This lecture is based on your readings for the week: Tracy Osborn's Really Friendly Command Line Intro; Software Carpentry's The Unix Shell; and the optional essay by Neal Stephenson, In the Beginning was the Command Line. For your reference:
Here's a short description detailing the different terms that people use for the command line and different versions of it. If you're confused by some of the verbiage or would like a bit more depth on the different types of command lines people use, check it out here. If you're a bit shakey on some of the terminology, it might be information overload for you, so don't feel like it's mandatory to read.
There are a few in-class short exercises that deal with what you'll be learning today, to be completed in small groups of two or three. There is not, however, a lab exercise notebook for you to complete over the course of the week, so you have a bit of a break from lab work this week. Instead, make a GitHub account, get the URL to your profile, and submit it to Canvas.
Look to the left of this notebook. If you haven't minimized it, it's going to be a list of files and folders. They're all things that you've created or uploaded to your personal folder on the supercomputer.
On your personal computer, you've got a similar thing going: files organized into folders. For me on Mac, it looks a little something like this:
If you use Windows, it'll probably look like this:
Operating systems come with programs like Finder and Windows Explorer to help us navigate, organize, and view all of our files, folders, and programs. But, this is just a simplification of the truth. In reality, your files are, quite literally, an array of ones and zeros on your hard drive. Calling them "files" and organizing them into "folders" is just a metaphor.
The legendary computer scientist Donald Knuth said, in an interview, the following:
The psychological profiling [of a computer scientist] is mostly the ability to shift levels of abstraction, from low level to high level. To see something in the small and to see something in the large.
Abstraction is the key word there; the idea that almost everything we think is simple actually has a lot more going on underneath the surface is of vital importance to computer science. Abstraction is basically the idea that sometimes it's beneficial to ignore a bunch of details when describing some part of how a computer or program works.
Take this little Python program as an example:
def add_two(num1, num2):
num1 = int(num1)
num2 = int(num2)
sum = num1 + num2
return sum
num1 = input("Enter one number: ")
num2 = input("Enter a second: ")
print("Your sum is", add_two(num1, num2))
How would you describe what your program does to someone who's never programmed?
Would you tell them about variables? What a function is? Converting from a string to an integer? Of course not.
What you're doing is abstraction: glossing over details to serve a functional purpose.
Abstraction is just one part of computational thinking that we discussed during lecture.
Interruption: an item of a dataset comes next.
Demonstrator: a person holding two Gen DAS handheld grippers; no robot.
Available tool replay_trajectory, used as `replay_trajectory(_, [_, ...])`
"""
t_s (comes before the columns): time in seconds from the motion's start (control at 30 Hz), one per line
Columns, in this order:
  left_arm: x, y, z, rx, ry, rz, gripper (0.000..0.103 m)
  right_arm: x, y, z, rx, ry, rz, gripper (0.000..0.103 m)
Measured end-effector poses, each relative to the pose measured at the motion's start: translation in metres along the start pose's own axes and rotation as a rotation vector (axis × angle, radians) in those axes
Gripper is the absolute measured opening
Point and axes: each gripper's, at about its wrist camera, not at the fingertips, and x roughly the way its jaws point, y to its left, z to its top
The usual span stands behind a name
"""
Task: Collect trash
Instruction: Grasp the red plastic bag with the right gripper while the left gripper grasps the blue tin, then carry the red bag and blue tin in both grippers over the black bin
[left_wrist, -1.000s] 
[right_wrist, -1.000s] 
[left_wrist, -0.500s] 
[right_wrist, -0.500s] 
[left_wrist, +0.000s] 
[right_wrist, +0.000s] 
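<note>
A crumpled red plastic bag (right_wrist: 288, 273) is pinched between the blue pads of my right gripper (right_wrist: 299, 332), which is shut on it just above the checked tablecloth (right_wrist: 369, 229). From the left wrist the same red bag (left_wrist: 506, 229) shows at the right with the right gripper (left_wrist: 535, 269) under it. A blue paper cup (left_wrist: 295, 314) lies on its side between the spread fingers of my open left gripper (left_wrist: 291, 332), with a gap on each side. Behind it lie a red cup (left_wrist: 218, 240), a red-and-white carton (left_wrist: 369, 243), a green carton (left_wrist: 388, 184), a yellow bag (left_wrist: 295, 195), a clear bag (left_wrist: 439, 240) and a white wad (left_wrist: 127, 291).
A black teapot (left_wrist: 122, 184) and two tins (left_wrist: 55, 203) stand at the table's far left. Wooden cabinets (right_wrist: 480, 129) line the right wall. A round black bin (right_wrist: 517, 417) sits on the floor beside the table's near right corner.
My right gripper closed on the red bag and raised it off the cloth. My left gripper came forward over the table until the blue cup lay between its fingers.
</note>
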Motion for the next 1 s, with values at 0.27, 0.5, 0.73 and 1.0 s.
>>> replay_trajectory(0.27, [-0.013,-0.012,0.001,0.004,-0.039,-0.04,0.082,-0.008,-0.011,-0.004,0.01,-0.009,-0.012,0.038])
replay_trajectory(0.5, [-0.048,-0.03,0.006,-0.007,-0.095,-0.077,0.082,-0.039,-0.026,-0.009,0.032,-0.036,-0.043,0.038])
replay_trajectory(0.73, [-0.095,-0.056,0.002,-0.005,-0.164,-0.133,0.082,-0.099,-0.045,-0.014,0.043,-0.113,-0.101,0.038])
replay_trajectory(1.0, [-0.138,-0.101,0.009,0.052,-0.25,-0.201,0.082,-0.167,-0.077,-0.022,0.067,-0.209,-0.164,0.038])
As a reminder the four ideas are:
How do the other ideas of computational thinking play into what we've learned so far about Python and files?
How much of the computational thinking does the programmer have to do versus how much the computer has to do?
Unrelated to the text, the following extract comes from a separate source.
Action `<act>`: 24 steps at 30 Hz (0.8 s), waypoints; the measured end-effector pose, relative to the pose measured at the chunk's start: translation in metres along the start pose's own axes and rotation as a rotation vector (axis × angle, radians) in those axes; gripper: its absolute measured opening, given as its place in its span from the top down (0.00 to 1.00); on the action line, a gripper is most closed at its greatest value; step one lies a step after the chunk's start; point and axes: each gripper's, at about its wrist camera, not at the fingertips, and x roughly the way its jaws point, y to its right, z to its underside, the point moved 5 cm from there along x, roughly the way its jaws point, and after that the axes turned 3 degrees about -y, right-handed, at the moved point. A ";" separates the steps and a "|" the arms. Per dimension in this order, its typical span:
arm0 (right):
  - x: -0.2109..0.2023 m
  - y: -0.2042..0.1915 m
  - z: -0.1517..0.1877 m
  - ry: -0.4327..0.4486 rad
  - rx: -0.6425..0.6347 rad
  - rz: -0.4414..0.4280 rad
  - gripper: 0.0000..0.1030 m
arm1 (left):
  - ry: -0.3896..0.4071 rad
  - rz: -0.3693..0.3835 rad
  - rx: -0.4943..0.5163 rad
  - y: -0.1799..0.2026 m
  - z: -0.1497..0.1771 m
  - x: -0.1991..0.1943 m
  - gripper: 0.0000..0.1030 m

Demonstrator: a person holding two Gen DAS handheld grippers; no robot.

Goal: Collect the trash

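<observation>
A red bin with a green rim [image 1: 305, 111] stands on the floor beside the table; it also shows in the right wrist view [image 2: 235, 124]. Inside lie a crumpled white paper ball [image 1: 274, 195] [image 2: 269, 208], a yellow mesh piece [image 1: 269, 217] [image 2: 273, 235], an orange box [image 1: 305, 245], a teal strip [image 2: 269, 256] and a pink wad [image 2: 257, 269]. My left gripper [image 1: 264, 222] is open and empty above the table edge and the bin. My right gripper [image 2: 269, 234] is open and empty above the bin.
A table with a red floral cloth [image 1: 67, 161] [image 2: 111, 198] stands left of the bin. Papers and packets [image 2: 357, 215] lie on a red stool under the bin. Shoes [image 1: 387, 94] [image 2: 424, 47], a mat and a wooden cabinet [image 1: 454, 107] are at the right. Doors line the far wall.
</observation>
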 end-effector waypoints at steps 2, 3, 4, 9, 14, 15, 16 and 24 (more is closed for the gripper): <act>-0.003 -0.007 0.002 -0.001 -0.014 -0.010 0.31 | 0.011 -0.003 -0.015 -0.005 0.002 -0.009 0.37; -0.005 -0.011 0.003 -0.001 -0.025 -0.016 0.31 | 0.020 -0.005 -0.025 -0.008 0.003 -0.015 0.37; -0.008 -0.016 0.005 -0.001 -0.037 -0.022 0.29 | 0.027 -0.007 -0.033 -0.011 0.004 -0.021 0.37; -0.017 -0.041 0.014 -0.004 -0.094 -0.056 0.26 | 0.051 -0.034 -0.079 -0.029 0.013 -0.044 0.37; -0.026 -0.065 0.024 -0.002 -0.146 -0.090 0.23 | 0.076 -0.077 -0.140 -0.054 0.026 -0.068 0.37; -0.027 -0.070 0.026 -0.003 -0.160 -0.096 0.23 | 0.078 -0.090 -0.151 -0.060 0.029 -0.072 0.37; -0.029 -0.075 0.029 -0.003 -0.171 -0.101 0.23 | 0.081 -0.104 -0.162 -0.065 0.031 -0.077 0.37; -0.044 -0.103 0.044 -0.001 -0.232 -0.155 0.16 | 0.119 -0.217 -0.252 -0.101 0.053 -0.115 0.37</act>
"Men are not disturbed by things, but the view they take of things."
— Epictetus (55-135 A.D.)
"What about things like bullets?"
— Behavioralist Herb Kimmel, upon hearing the above quote in 1981 (source)
It was said earlier that files and folders are just your computer using a metaphor to talk about data. Through that metaphor, your computer is abstracting the details of what files actually are from you. When you look at your files with a file browser like Finder, Windows Explorer, or the file viewer on JupyterHub, what you're looking at is an abstraction your computer tells you to make organizing your documents easier.
What file browsers are actually looking at is something called the file system. Like the name indicates, a file system (sometimes spelled as one word, filesystem) is a system for managing files. It's basically how your computer thinks about the data that's on your disk. It organizes it into structures to make your files easy to find, quick to access, and simple to change.
These layers of abstraction basically look like this:
Now, open up a terminal in Jupyter and put it side by side to this notebook. What do you see?
It's pretty austere, but you can do a lot with it.
Before we dive into the command line, open up the Jupyter file browser and take a look at your home folder. Keep the filenames and folders in mind for this next part. Now, go back to the terminal window, type in ls
, and hit Enter. (Don't worry about what ls
stands for right now, we'll get to that very soon.)
Notice how the things that the terminal printed out are the same as what's in your file browser? That's because the command line is just another way of looking at the files on a computer. File browsers and the command line are different ways of viewing your filesystem.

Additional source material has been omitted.